En trente années de présence, se sont créés des
relations assez extraordinaires avec les voisins. Quel contraste entre
la porte ouverte des pauvres gens et le fil barbelé électrifié des
maisons des riches. Dans le même quartier il y a aussi la fraternité
noviciat des Petites Soeurs de Jésus. J’avais déjà séjourné à Olorien,
il y a plus au moins 25 ans, et j’ai pu remarquer combien le quartier
s’est développé : beaucoup de maisons ont remplacé les plantations. Les
enfants, qui à cette époque cherchaient toujours à entrer dans le
jardin ou dans la maison, sont maintenant devenus des adultes avec
femme et enfants.
Toujours avec Linus, mon guide et mon escorte, nous
avons voyagé jusqu'à la fraternité de Mlangareni à une vingtaine de
kilomètres de Arusha. Gustavo et Joji nous y attendaient. J’avais
visité Mlangareni quand j’étais venu de New York pour participer à une
réunion des régionaux en 2007. Alors la maison était en construction.
Maintenant elle est terminée, et elle peut accueillir des jeunes en
formation et parfois des retraitants. Gustavo et Joji sont bien occupés
par les travaux agricoles (poules pondeuses, jardin et champs, ce qui
leur donne de quoi couvrir une bonne partie des dépenses courantes), et
par les visites et les engagements dans la paroisse. Et même si Joji,
étant prêtre, assure des célébrations, Gustavo et lui portent ensemble
cet engagement plus pastoral. Mlangareni profite encore du bon climat
et des bonnes terres volcaniques d’Arusha (proche du Mont Meru), mais
c'est juste la limite sud avec les terres plus arides du centre du pays
où parfois on souffre de la sécheresse. C’est une région très peuplée
où cohabitent des gens d'origines diverses.

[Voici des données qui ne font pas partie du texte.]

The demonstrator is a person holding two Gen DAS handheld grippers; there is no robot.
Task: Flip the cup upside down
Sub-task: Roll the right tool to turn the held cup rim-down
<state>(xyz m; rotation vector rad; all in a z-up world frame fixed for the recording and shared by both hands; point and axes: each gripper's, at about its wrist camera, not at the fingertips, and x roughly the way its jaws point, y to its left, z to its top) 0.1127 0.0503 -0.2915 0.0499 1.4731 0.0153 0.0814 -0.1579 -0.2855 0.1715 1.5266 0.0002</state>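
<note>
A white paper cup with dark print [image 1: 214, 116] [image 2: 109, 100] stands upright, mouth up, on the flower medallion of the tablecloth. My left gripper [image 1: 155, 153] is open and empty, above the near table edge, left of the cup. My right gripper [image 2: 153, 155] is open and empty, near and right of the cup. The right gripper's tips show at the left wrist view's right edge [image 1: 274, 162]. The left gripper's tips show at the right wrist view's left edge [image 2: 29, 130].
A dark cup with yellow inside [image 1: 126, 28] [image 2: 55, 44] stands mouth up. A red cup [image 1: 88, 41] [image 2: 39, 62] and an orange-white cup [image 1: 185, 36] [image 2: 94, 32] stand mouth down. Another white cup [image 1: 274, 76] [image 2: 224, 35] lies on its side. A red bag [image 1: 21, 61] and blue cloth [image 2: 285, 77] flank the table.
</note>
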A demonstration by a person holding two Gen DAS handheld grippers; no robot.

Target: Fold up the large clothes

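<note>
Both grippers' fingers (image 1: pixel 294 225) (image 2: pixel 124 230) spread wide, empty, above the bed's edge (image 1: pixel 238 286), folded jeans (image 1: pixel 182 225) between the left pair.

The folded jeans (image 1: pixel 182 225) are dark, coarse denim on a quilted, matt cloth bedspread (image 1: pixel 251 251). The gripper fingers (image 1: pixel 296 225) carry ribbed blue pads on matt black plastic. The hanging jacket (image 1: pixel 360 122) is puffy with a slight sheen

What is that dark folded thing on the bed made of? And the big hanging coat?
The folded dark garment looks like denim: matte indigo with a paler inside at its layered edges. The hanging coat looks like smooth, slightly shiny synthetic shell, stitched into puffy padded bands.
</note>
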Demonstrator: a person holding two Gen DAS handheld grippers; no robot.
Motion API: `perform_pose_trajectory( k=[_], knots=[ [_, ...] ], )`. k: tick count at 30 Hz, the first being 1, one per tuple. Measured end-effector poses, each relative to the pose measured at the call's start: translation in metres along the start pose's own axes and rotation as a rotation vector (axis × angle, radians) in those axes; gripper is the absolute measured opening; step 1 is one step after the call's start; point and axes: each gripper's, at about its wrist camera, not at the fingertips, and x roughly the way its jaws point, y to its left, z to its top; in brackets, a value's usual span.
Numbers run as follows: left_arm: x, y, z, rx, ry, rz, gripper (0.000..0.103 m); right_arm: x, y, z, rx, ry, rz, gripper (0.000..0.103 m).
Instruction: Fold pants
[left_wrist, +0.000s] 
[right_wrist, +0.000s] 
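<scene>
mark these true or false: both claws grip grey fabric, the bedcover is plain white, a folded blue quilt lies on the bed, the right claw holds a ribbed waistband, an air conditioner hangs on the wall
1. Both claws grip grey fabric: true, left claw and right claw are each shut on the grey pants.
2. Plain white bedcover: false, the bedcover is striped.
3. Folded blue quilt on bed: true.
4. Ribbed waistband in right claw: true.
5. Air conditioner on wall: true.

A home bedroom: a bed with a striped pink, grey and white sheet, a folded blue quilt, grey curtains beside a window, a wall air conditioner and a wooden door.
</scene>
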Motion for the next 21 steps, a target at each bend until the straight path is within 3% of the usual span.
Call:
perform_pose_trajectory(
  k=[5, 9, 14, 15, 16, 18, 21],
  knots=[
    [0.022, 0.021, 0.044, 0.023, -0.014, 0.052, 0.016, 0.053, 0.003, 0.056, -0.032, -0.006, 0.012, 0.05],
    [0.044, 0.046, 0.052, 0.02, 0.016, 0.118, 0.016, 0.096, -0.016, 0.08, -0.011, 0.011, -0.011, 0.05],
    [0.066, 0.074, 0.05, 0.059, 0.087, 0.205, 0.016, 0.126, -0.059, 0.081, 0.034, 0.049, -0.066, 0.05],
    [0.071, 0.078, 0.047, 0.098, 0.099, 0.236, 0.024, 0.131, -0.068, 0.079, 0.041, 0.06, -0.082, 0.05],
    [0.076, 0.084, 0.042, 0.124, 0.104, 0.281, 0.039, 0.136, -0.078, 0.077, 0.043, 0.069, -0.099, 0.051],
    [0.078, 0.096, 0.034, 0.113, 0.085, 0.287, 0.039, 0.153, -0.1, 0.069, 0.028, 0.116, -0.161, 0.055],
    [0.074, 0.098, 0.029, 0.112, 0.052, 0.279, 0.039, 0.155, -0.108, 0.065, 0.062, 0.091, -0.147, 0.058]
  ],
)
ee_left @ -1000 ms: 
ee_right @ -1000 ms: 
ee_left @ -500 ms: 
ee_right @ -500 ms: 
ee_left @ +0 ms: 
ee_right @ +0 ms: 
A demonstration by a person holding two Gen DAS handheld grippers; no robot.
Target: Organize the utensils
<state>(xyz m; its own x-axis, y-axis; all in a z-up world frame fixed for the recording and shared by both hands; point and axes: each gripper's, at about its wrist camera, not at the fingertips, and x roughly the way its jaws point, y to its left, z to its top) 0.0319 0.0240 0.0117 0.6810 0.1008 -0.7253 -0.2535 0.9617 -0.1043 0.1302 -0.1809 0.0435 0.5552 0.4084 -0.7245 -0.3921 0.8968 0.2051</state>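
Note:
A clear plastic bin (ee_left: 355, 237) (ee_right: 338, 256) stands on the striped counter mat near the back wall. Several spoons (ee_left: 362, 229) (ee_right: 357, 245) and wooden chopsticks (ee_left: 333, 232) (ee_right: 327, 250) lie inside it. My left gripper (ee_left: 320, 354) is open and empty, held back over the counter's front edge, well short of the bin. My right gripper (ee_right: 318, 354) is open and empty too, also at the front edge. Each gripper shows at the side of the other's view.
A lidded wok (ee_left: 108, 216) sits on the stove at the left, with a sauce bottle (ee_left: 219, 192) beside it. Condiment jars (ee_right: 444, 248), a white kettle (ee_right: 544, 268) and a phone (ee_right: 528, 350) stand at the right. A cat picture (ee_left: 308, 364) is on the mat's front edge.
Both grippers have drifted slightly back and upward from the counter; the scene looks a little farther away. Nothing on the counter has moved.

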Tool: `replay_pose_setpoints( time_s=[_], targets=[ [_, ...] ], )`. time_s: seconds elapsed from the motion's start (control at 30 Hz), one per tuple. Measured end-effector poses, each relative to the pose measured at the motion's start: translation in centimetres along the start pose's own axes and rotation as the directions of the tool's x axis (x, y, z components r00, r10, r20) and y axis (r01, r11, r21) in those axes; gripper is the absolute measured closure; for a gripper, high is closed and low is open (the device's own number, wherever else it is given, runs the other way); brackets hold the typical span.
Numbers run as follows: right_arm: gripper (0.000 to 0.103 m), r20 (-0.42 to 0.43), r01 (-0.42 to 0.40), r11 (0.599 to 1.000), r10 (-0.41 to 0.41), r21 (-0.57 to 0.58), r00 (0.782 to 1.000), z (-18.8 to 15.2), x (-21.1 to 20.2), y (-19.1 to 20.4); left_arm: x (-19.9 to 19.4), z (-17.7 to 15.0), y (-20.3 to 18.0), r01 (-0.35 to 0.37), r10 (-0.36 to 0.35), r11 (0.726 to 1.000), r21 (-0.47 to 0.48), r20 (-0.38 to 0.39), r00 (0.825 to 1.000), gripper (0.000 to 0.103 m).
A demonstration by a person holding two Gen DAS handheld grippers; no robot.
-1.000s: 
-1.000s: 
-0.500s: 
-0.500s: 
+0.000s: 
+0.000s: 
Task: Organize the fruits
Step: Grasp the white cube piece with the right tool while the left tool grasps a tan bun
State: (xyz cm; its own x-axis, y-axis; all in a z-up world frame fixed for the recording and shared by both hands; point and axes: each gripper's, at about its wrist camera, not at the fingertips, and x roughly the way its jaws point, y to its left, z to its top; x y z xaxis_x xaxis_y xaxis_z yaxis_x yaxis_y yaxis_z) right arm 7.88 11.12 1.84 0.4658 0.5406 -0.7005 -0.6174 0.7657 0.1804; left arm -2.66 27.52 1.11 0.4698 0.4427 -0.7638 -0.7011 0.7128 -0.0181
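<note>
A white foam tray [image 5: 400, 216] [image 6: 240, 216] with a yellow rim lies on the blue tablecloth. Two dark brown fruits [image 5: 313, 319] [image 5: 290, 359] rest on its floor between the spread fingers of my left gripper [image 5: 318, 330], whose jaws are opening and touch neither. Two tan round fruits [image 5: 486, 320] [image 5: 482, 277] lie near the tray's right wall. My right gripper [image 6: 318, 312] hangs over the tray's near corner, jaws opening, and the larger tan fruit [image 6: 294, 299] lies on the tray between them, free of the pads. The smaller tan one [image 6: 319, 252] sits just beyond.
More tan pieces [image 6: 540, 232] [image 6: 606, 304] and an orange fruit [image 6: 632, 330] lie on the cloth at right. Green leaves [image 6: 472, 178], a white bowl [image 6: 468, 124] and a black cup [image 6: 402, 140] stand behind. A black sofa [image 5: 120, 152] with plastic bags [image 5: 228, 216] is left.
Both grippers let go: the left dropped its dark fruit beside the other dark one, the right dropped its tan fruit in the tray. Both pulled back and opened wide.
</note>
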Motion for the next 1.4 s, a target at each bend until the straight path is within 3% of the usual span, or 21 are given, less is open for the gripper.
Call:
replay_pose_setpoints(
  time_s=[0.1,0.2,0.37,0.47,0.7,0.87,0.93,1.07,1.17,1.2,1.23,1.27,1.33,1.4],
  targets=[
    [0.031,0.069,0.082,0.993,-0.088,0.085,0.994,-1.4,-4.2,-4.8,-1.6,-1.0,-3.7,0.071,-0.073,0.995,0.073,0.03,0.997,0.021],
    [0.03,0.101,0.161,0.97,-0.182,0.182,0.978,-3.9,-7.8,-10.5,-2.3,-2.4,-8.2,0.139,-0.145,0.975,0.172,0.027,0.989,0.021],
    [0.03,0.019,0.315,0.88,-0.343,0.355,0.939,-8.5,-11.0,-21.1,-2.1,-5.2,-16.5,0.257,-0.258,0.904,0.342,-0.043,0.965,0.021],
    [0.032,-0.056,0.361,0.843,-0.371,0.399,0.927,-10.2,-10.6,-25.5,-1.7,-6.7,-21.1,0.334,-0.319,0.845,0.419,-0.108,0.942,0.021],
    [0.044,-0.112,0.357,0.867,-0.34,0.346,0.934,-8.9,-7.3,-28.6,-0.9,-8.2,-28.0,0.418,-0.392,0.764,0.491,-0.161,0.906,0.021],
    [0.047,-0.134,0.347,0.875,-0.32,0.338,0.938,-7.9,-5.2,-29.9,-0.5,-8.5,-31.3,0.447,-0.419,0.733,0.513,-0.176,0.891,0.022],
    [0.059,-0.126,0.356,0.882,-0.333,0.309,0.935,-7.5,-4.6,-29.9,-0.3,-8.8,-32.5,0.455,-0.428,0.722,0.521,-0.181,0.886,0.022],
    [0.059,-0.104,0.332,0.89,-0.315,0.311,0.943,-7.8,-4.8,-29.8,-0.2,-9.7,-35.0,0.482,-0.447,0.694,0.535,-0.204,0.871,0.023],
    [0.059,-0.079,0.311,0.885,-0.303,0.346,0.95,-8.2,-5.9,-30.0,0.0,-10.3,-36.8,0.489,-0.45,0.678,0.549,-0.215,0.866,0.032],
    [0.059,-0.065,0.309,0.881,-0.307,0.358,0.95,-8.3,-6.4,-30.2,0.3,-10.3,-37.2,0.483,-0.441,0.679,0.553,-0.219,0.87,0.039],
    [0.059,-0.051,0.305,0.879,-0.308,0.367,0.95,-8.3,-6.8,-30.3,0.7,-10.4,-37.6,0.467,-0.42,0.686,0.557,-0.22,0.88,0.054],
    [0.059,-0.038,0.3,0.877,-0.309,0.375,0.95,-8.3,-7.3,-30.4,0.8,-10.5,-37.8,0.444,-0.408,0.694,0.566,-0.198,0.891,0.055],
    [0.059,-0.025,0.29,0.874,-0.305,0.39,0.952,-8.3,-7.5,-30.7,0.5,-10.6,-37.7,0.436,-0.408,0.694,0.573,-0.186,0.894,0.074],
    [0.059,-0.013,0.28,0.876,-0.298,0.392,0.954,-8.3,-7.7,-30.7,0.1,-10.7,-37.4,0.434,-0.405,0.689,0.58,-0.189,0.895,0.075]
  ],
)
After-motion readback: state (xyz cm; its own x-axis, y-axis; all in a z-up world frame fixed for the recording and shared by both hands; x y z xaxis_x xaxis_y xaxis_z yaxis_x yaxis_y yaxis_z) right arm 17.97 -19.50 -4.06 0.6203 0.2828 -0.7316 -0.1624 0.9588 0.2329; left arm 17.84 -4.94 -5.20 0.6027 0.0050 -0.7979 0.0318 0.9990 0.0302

Le jour suivant nous étions tous
ensemble avec les frères de Nairobi et d'Olorien pour une réunion de
deux jours. Cette fois, la réunion était bien nécessaire pour permettre
de s’exprimer sur les derniers départs de frères et sur ce que cela
avait pu provoquer en chacun. Et ce fut bon.
Il y a eu aussi une prise de conscience qu’il
était souhaitable d’approfondir le dialogue, la communication et la
confiance entre les frères des fraternités de Olorien et de Mlangareni,
comme aussi, au niveau de la région, avec la fraternité de Nairobi. On
a aussi beaucoup échangé sur l’accueil et la formation des jeunes qui
cheminent déjà avec nous, ou qui bientôt viendront pour des stages.
Sur ce sujet j’ai
eu, tout au long de mon séjour, des dialogues intéressants avec les
frères. Il faut dire qu'en Afrique de l’Est ce sujet est de grande
actualité car il y a pas mal de jeunes qui contactent les frères en vue
d’un discernement vocationnel et d'un accompagnement, mais aussi parce
que l’accompagnement à donner doit être adapté aux personnes qui se
présentent en tenant compte de leurs motivations et de leur préparation
de base. Personnellement, j’ai été très intéressé par ce que me disait
Linus quand je lui ai demandé ce qu’il cherchait quand il est venu à la
Fraternité. Il m’a dit qu’il cherchait une vie religieuse, mais une vie
religieuse proche des gens. Bien sûr il avait des images de cela : il
pensait rencontrer des frères propriétaires d'une grande maison, avec
voitures, etc. Grande a été sa surprise en arrivant à Kangemi et en
découvrant que les frères vivaient dans un bidonville, dans une petite
maison en location et qu’ils n’avaient pas de voitures. Tout un
cheminement a été nécessaire pour Linus comme pour les autres, pour
arriver à découvrir la manière de faire de la Fraternité et les
exigences concrètes de ce "vivre proches des gens". Il est bon de
laisser du temps
avant de pouvoir choisir la formation et l'apprentissage professionnel
souhaitables pour se sentir à l'aise dans ce "vivre avec". Comment
"être utiles aux gens", tout en tenant compte de ce désir de leur
rester proches ? Je crois qu’à ce niveau les frères ont fait un bon
chemin. Une question a surgi en moi : la formation des candidats, dans
les autres congrégations, est clairement définie et orientée par une
oeuvre ou une mission (professionnelle ou pastorale) qu’ils auront dans
le futur, et ils ont la capacité d’en prendre les moyens nécessaires.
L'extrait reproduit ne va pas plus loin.